Friday, May 25, 2007


So where do we go from here?

That is the question.

The bill is passed, it will be signed and the war is funded through September.

I am disappointed that the Democrats caved – but for some reason, I keep flashing back to my youth and a saying I first heard all those years ago in Britain…The game isn’t worth the candle.

You have probably never heard that adage, but it basically means “No thanks, I’ll pass on the Pyrrhic victory.” I had not thought of that expression for years, but for some reason, that was the first place my mind went when I saw that the Senate had passed the war funding resolution.
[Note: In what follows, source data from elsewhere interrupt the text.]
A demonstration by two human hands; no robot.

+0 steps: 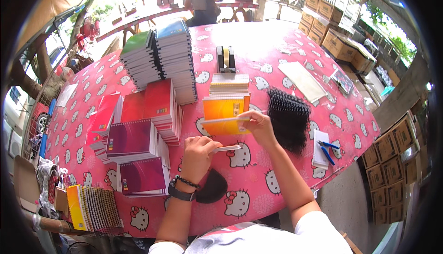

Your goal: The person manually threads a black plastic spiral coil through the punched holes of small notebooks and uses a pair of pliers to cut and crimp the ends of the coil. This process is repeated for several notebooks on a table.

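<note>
My right hand [258, 124] pinches the right end of a yellow-orange notebook [224, 127], tilted so its top edge shows. Closed around a thin, pale-edged pad [229, 148], seen nearly edge-on, is my left hand [198, 150], lower and to the left. Behind the held notebook stands a pile of orange-covered notebooks [224, 108]. A bundle of black spiral binding coils [288, 120] lies right of my right hand. Left of my left hand are stacks of purple notebooks [131, 138] and red notebooks [158, 99]. Near my left wrist lies a dark, rounded flat thing [212, 187].
Tall spiral-bound stacks [176, 65] rise at the back left; a tape dispenser [226, 60] stands at the back. Blue-handled pliers [326, 151] rest on a white pad at right. Yellow spiral notebooks [90, 208] sit front left. Beyond the table are a person [203, 2] and cardboard boxes [339, 44].
</note>
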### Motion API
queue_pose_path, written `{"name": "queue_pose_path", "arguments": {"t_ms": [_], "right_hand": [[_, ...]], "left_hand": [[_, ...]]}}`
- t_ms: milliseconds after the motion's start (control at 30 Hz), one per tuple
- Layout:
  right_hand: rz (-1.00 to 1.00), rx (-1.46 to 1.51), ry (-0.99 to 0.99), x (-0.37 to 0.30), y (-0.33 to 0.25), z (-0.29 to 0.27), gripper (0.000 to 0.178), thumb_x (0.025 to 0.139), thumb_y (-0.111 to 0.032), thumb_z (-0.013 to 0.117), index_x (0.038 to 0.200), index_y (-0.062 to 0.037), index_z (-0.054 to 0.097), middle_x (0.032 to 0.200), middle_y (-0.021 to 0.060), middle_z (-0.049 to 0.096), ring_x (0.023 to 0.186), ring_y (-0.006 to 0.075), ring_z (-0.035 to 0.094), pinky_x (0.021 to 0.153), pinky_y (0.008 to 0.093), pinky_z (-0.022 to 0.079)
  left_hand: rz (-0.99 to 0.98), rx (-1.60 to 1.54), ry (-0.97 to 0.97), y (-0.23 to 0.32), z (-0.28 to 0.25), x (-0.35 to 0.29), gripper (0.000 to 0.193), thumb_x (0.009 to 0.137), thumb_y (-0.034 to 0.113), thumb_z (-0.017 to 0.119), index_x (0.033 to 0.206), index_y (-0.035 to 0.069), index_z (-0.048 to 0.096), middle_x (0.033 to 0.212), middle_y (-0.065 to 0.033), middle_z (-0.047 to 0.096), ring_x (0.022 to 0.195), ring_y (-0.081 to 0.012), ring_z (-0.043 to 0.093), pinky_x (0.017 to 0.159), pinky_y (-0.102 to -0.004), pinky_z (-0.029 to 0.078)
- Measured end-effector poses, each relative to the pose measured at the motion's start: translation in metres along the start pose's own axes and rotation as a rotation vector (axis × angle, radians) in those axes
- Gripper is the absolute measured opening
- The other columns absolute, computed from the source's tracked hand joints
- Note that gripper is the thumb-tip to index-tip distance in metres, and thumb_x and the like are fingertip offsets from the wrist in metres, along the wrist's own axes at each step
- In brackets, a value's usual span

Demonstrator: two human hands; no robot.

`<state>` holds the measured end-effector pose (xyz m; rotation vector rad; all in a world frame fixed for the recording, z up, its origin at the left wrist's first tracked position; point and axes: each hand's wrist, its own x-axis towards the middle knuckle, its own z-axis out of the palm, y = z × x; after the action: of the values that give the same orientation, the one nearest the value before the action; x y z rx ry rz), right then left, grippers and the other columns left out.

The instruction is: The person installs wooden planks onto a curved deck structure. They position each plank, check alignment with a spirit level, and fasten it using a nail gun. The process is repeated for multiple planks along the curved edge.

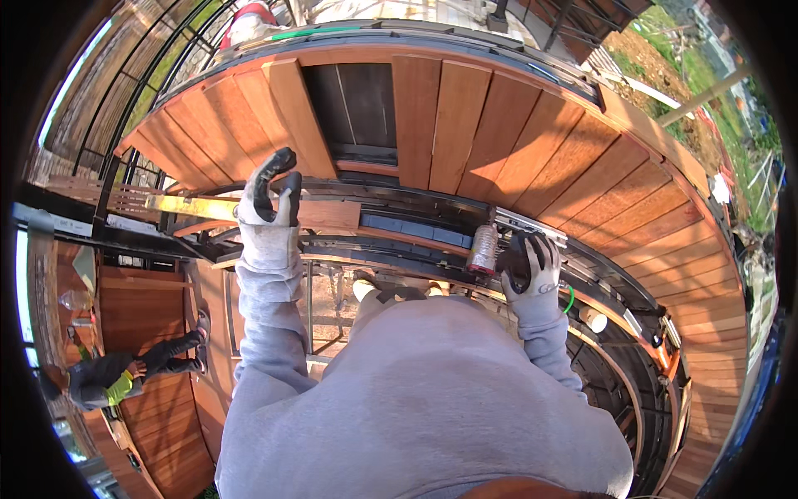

Did the Democrats capitulate; or are they trying to set up the chess board, knowing a checkers man is on the other side? I honestly don’t know what they were thinking. But I can see a couple of plausible reasons for things playing out the way they did.

First of all, we need to remember the hard-fought supplemental should not have even been necessary. That this battle even had to be waged was a final, petulant “fuck you” from the 109th congress that did not pass a budget before their fired asses schlepped out of the Capitol for the last time until their triumphant return as lobbyists.

If they had done their job, this drama would never have played out, and that was a Republican, rubber-stamp congress. They did not do the job we paid them to do, so this whole sorry spectacle is a legacy of failed Republican leadership.

Remember that first and foremost, and remind those who forget – or purposely try to dishonestly gloss over that part.

Now let’s get realistic and take stock. The funding resolution that just passed over our objections covers the near-term. It funds the war through September. We are already planning our Memorial Weekend barbecues. Does anyone reading this honestly think that there is not sufficient money in the pipeline already to muddle through the next 16 weeks? (If so, email me about this bridge I’m trying to unload.)

Sixteen weeks is the blink of an eye – but September is magic for a few reasons – not the least of which is that it is also the end of the fiscal year. That, and sixteen weeks is not a hell of a long time to spend debating the funding for the next entire year.

In September, before the next years funding is finalized, General Petraeus will be back before the congress, reporting on the status of the situation on the ground in Iraq.

Does anyone believe that it is going to get better between now and then? Of course not. Between now and then, the number of American dead is going to cross the 4000 mark. The Congress he will appeal to at that time will have a burr under their collective saddle called an angry electorate. And the more dead they bury the angrier they are going to be. September is only 12 weeks from now on the chronological calendar, but on the electoral calendar, September is light years away from now. By then, even entrenched incumbents will be campaigning…

Please don’t misread that as I am willing to use troops as political pawns. I have personally loved too dearly too many of them to ever go down that path – but on that note, Carl von Clausewitz was indisputably right – war is policy by other means. And frankly, in the final analysis of the cold equation – every American in uniform in the volunteer military knows that to be true. It is accepted. We all have our reasons for signing up and signing on. Some are economic, some are idealistic, some are nebulous. But it all clears up pretty quickly once you are in, or that troop is out before the end of boot camp.

I am not absolving anyone of anything, I am just assessing the knowns, and I can see a scenario or two where the Democrats might have looked at the calendar and decided that the game just wasn’t worth the candle.